Issue - February 2010



February 2010

Editorial

In this edition, Lena Midrez tells us about nutrition in Bolivia; Justin Gouin writes about Bolivian female migration looking for employment opportunities; Bolivia needs Ecological education; Walter Sánchez tells us about the history of transport in Cochabamba.read more...

February 2010

Stagecoaches, trams and buses

In the 1930’s, “gondolas” (buses) and “rapiditos” (vans) started to monopolize the hole transport system in Cochabamba, generating new changes.

Walter Sánchez C.
Instituto de Investigaciones
Antropológicas
UMSS

We do not know much about the history of transport in Cochabamba. It has been showed that big troops of llamas, of up to two thousands animals, travelled across the main roads during the Inca period, carrying corn, mainly to Cuzco.

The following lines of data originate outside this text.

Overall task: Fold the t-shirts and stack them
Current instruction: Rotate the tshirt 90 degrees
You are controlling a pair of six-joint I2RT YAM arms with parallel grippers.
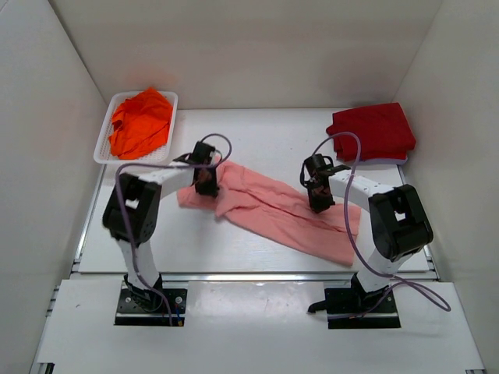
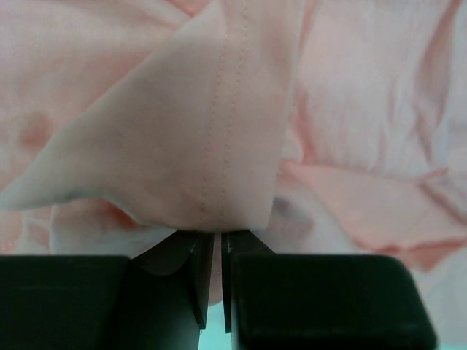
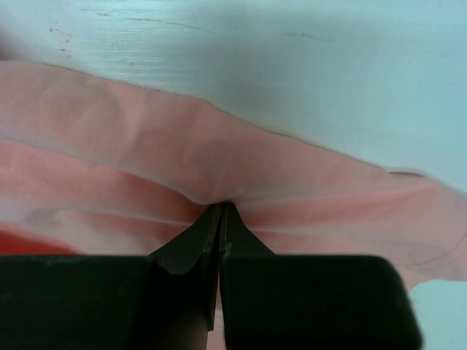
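back wall (image 1: pixel 234 47): plain white panel, matte
sides: left wall (image 1: pixel 39 156) and right wall (image 1: pixel 460 164), white, boxing the table in
table (image 1: pixel 265 140): white top, faint scratches
front ledge (image 1: pixel 249 327): white board
light: even, soft shadows

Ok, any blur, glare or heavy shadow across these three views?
Top view: sharp, evenly lit, only soft shadows on the table. Left wrist view: pink shirt slightly soft, left tool nearly black. Right wrist view: right tool dark too, cloth blurry, grey shadow on the table.
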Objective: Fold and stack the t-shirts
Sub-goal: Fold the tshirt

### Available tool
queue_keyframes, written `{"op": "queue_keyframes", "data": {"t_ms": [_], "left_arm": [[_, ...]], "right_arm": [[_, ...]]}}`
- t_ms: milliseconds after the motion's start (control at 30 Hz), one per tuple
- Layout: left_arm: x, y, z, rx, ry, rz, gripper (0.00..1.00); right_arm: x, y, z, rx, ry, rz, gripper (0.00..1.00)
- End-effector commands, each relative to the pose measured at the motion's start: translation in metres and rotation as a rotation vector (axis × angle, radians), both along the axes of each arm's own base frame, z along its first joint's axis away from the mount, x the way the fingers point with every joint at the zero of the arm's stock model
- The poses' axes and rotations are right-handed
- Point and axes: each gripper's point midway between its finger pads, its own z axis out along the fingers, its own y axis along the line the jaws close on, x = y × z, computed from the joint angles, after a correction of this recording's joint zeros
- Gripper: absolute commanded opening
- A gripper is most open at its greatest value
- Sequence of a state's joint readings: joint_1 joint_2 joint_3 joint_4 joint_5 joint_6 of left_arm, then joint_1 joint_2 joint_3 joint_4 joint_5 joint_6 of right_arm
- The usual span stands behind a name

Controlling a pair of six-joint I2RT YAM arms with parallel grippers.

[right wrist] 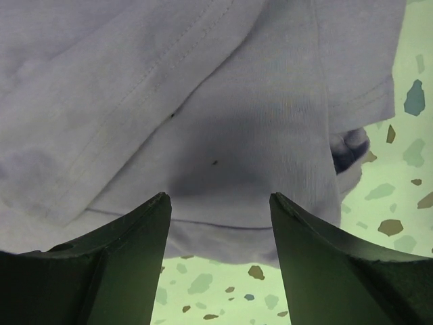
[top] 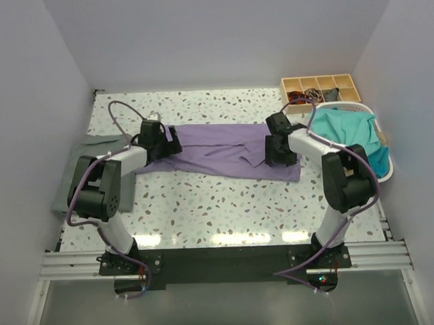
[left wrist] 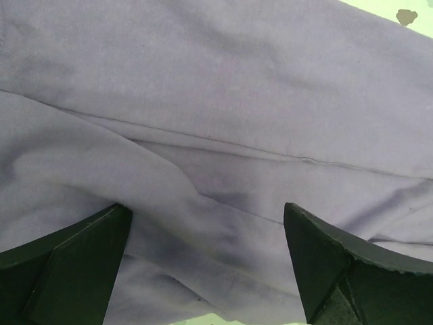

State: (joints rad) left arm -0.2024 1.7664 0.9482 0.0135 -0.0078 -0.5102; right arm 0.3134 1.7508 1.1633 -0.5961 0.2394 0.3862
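A lavender t-shirt (top: 220,154) lies spread in a wide band across the middle of the table. My left gripper (top: 168,141) hovers low over its left end, jaws wide open, with wrinkled lavender cloth (left wrist: 216,135) filling the view beneath my left gripper (left wrist: 206,211). My right gripper (top: 277,152) is over the shirt's right part near its front hem (right wrist: 223,233); in its wrist view the right gripper (right wrist: 218,198) stands open with nothing pinched. A grey t-shirt (top: 84,149) lies at the table's left edge, partly under the left arm. Teal t-shirts (top: 348,133) fill the basket.
A white plastic basket (top: 385,165) stands at the right edge of the table. Behind it sits a small wooden compartment tray (top: 321,84) with small items in it. White walls close in the table on three sides. Speckled tabletop (top: 218,205) lies in front of the shirt.
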Motion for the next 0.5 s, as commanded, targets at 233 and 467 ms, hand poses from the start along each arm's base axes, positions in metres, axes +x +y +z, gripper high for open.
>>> {"op": "queue_keyframes", "data": {"t_ms": [233,467], "left_arm": [[-0.093,0.045,-0.048,0.197,0.294,0.039,1.0],[-0.132,0.036,-0.059,0.147,0.35,-0.009,1.0]], "right_arm": [[-0.008,-0.055,-0.018,-0.215,0.103,-0.14,0.65],[-0.011,-0.094,-0.014,-0.283,0.117,-0.209,0.66]]}}
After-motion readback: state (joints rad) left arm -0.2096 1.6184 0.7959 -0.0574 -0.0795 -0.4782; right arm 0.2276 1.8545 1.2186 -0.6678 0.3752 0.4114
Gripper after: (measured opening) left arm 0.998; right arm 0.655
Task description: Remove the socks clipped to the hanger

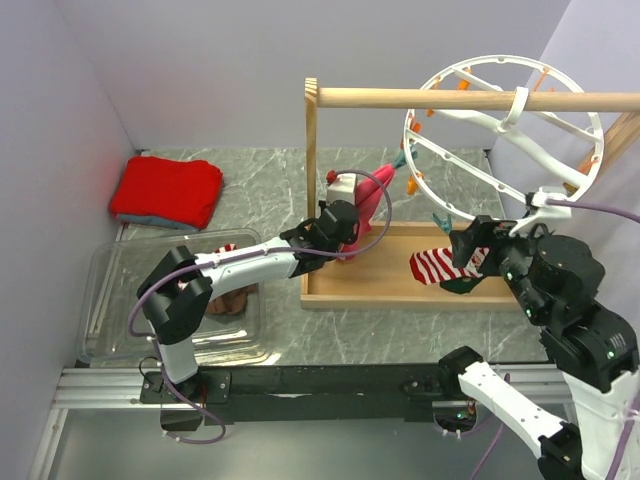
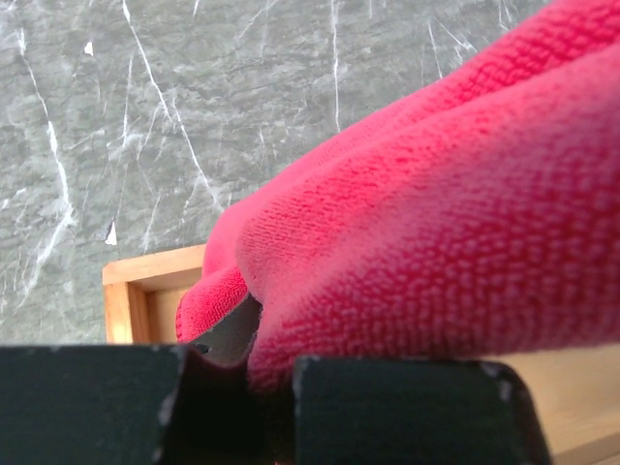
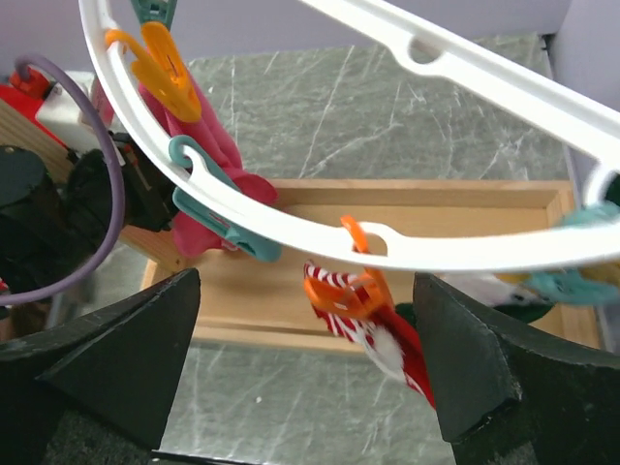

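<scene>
The white ring hanger [image 1: 598, 150] hangs by its hook from the wooden rail at the upper right. A red-and-white striped sock [image 1: 435, 265] and a dark green sock [image 1: 462, 287] dangle from its lower edge. My right gripper [image 1: 468, 250] is beside them. In the right wrist view the right gripper [image 3: 305, 286] is open, with the striped sock [image 3: 387, 339] and its orange clip [image 3: 349, 291] between the fingers, below the hanger's rim [image 3: 455, 254]. My left gripper [image 1: 350, 225] is shut on the pink cloth [image 1: 372, 200], which fills the left wrist view [image 2: 436, 213] above the left gripper's [image 2: 276, 407] tips.
A clear plastic bin [image 1: 120, 300] at the left holds a striped sock [image 1: 225, 247]. A folded red cloth [image 1: 167, 190] lies at the back left. The wooden rail [image 1: 450, 98] stands on a wooden tray base [image 1: 370, 290]. Teal clips [image 3: 218, 228] hang on the ring.
</scene>
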Action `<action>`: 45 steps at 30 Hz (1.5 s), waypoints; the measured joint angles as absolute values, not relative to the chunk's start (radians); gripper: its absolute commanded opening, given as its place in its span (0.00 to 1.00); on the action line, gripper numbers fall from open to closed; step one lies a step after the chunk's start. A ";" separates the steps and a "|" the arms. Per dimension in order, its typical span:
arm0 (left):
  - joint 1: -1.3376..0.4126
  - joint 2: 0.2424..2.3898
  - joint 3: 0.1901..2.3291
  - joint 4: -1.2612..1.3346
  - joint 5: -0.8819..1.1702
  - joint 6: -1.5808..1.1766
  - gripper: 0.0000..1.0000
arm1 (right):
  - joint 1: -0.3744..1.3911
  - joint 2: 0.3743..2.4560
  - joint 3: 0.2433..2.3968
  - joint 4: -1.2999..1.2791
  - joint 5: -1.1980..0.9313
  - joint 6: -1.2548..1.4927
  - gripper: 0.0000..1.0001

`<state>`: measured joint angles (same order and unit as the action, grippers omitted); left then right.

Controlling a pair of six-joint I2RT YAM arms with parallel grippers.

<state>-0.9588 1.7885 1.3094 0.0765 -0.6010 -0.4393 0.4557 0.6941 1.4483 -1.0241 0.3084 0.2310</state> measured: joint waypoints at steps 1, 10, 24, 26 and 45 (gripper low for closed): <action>-0.959 1.788 1.308 0.077 -0.597 -0.440 0.01 | 0.456 0.696 1.435 -1.012 0.302 0.218 0.95; -0.959 1.752 1.295 0.063 -0.558 -0.457 0.03 | 0.456 0.702 1.348 -0.918 0.250 0.135 0.89; -0.957 1.644 1.150 0.070 -0.259 -0.473 0.62 | 0.456 0.691 1.294 -0.839 0.189 0.133 0.74; -0.957 1.618 1.128 0.071 -0.220 -0.476 0.66 | 0.456 0.691 1.293 -0.830 0.189 0.134 0.73; -1.272 1.463 1.032 0.370 -0.181 -0.396 0.82 | 0.456 0.691 1.288 -0.814 0.189 0.183 0.66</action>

During the Spanish colony, the traffic of llamas continued until the XVIIst Century. In the XVIIIst century, Hispanic people started to use mules because of their high stamina and resilience for long-distance trips. Donkeys were used only for local transport, and horses were the means of transport for landowners, soldiers and priests.

A formal public transport system was created in the XIXst century in Cochabamba, with the expansion of the regional markets and the amelioration of the people’s mobility. In 1863, according to “La Voz de Bolivia” (Oruro, Nº 72, 30-VII-1863), the North American company “Haviland Keay & Cia” purchased – by an exclusive ten year franchise – the establishment of a route for horse drawn carts between Cochabamba and the Quillacollo and Cliza’s valleys. Because of this contract, the company had to charge a toll for animals and carriages; this was done on the Angostura passage, and was made to build a new and modern road reaching these areas. According to Cochabamba’s Historic Municipal File (AHMC), the company was still in charge of public transport, the toll, and the conservation of the road between Cochabamba and the villages Tarata, Cliza, and Arani (Libro 507 [Protocolos], 1874).

Because of some internal problems between its members, the company fell apart in 1876. Afterward, the North American F. Haviland and F. Smith created a new cars’ company named “Haviland Shmith & Cia”, with an 85,800 US $ capital. This company owned six new or used horse drawn carts with which it provided its service. Moreover, it owned two omnibuses, some cars for freight, trains and roads in good state, and eighty six horses. As owner of the Arani’s station, it operated all the way up to the Cliza’s Valley (AHMC, Libro 509 [Protocolos], 1876) and, sometimes, widened its services to Quillacollo.

This transport system, which was based on carts being pulled by animals, was important until the beginning of the XXth century. In 1902, in his book called De Los Andes al Amazonas (1902), Jose Aguirre Acha described the service the company had to offer during his trip in the Valle Alto: “A cart, pulled by six horses, waited for the passengers at the station’s gate. The passengers arrived from all the directions, carrying their suitcases and shouting to the charioteer to be patient as he cracked his whip, indicating it was time to leave.”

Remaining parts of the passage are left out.